**What to produce**
An exact repetition of the records is required. Leave nothing out.

== Task inputs

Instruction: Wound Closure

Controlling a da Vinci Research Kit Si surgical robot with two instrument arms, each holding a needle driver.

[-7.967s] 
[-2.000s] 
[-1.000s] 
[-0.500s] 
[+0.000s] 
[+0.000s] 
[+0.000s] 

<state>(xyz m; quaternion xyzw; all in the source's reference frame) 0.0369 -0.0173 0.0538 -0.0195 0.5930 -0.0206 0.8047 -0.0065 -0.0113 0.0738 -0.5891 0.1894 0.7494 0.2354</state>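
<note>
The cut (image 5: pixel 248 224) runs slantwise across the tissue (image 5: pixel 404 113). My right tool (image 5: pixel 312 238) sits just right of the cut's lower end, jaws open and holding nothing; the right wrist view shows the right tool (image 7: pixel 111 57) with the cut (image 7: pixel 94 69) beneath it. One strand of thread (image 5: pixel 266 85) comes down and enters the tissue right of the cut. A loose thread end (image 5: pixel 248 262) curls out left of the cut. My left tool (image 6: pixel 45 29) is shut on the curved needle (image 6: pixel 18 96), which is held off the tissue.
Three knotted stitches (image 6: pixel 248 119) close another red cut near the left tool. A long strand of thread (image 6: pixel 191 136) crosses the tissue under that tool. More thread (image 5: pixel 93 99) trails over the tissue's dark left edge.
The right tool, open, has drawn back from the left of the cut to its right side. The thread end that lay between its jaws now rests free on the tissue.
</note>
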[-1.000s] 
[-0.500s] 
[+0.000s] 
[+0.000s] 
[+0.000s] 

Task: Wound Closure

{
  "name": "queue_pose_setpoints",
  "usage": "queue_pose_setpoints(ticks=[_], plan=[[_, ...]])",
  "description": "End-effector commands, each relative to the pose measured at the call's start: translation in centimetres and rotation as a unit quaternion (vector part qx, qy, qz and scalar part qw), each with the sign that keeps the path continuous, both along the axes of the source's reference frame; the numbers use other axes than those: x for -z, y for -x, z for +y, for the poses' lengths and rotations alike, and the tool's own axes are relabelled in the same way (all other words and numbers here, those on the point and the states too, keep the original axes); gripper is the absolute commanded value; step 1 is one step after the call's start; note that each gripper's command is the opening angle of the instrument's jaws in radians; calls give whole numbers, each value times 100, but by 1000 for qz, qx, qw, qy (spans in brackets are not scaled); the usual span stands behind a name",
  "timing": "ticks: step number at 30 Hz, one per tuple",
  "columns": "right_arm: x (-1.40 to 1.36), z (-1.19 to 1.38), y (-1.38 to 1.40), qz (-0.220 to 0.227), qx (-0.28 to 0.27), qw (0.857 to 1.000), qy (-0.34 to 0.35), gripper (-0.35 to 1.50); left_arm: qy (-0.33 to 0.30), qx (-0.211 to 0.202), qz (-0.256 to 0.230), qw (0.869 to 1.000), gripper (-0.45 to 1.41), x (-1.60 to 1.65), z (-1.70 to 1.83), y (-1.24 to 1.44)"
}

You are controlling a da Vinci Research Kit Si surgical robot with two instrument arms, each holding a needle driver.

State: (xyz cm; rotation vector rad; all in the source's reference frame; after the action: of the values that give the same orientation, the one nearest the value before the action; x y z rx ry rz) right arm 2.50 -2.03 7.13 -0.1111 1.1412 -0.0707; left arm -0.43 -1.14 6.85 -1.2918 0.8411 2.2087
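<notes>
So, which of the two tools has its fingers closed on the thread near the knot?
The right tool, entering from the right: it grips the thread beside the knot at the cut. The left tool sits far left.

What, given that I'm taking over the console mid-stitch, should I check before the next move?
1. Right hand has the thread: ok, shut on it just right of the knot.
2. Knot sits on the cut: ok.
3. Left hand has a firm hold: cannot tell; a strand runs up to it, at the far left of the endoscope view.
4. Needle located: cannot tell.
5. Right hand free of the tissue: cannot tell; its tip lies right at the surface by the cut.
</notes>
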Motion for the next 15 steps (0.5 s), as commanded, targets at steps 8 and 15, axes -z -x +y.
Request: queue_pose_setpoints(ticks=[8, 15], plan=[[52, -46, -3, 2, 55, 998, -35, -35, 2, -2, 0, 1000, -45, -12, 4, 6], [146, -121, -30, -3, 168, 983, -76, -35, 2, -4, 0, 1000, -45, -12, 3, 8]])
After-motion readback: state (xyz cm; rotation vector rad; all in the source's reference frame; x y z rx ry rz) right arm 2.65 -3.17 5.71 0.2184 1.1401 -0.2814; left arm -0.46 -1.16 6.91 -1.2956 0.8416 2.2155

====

**Solution to this task**
Instruction: Wound Closure

Controlling a da Vinci Research Kit Si surgical robot with two instrument arms, each holding a needle driver.

[-7.967s] 
[-2.000s] 
[-1.000s] 
[-0.500s] 
[+0.000s] 
[+0.000s] 
[+0.000s] 

<state>(xyz m; quaternion xyzw; all in the source's reference frame) 0.0369 -0.0173 0.0538 -0.0195 0.5930 -0.0206 0.8047 -0.0065 -0.0113 0.0738 -0.5891 0.1894 0.7494 0.2354</state>
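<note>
The cut (image 5: pixel 248 224) runs slantwise across the tissue (image 5: pixel 404 113). My right tool (image 5: pixel 312 238) sits just right of the cut's lower end, jaws open and holding nothing; the right wrist view shows the right tool (image 7: pixel 111 57) with the cut (image 7: pixel 94 69) beneath it. One strand of thread (image 5: pixel 266 85) comes down and enters the tissue right of the cut. A loose thread end (image 5: pixel 248 262) curls out left of the cut. My left tool (image 6: pixel 45 29) is shut on the curved needle (image 6: pixel 18 96), which is held off the tissue.
Three knotted stitches (image 6: pixel 248 119) close another red cut near the left tool. A long strand of thread (image 6: pixel 191 136) crosses the tissue under that tool. More thread (image 5: pixel 93 99) trails over the tissue's dark left edge.
The right tool, open, has drawn back from the left of the cut to its right side. The thread end that lay between its jaws now rests free on the tissue.
</note>
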[-1.000s] 
[-0.500s] 
[+0.000s] 
[+0.000s] 
[+0.000s] 

Task: Wound Closure

{
  "name": "queue_pose_setpoints",
  "usage": "queue_pose_setpoints(ticks=[_], plan=[[_, ...]])",
  "description": "End-effector commands, each relative to the pose measured at the call's start: translation in centimetres and rotation as a unit quaternion (vector part qx, qy, qz and scalar part qw), each with the sign that keeps the path continuous, both along the axes of the source's reference frame; the numbers use other axes than those: x for -z, y for -x, z for +y, for the poses' lengths and rotations alike, and the tool's own axes are relabelled in the same way (all other words and numbers here, those on the point and the states too, keep the original axes); gripper is the absolute commanded value; step 1 is one step after the call's start; note that each gripper's command is the opening angle of the instrument's jaws in radians; calls give whole numbers, each value times 100, but by 1000 for qz, qx, qw, qy (spans in brackets are not scaled); the usual span stands behind a name",
  "timing": "ticks: step number at 30 Hz, one per tuple",
  "columns": "right_arm: x (-1.40 to 1.36), z (-1.19 to 1.38), y (-1.38 to 1.40), qz (-0.220 to 0.227), qx (-0.28 to 0.27), qw (0.857 to 1.000), qy (-0.34 to 0.35), gripper (-0.35 to 1.50); left_arm: qy (-0.33 to 0.30), qx (-0.211 to 0.202), qz (-0.256 to 0.230), qw (0.869 to 1.000), gripper (-0.45 to 1.41), x (-1.60 to 1.65), z (-1.70 to 1.83), y (-1.24 to 1.44)"
}

You are controlling a da Vinci Research Kit Si surgical robot with two instrument arms, each holding a needle driver.

State: (xyz cm; rotation vector rad; all in the source's reference frame; after the action: of the values that give the same orientation, the one nearest the value before the action; x y z rx ry rz) right arm 2.50 -2.03 7.13 -0.1111 1.1412 -0.0707; left arm -0.43 -1.14 6.85 -1.2918 0.8411 2.2087
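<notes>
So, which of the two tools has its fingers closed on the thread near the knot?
The right tool, entering from the right: it grips the thread beside the knot at the cut. The left tool sits far left.

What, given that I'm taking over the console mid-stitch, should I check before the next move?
1. Right hand has the thread: ok, shut on it just right of the knot.
2. Knot sits on the cut: ok.
3. Left hand has a firm hold: cannot tell; a strand runs up to it, at the far left of the endoscope view.
4. Needle located: cannot tell.
5. Right hand free of the tissue: cannot tell; its tip lies right at the surface by the cut.
</notes>
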Motion for the next 15 steps (0.5 s), as commanded, targets at steps 8 and 15, axes -z -x +y.
Request: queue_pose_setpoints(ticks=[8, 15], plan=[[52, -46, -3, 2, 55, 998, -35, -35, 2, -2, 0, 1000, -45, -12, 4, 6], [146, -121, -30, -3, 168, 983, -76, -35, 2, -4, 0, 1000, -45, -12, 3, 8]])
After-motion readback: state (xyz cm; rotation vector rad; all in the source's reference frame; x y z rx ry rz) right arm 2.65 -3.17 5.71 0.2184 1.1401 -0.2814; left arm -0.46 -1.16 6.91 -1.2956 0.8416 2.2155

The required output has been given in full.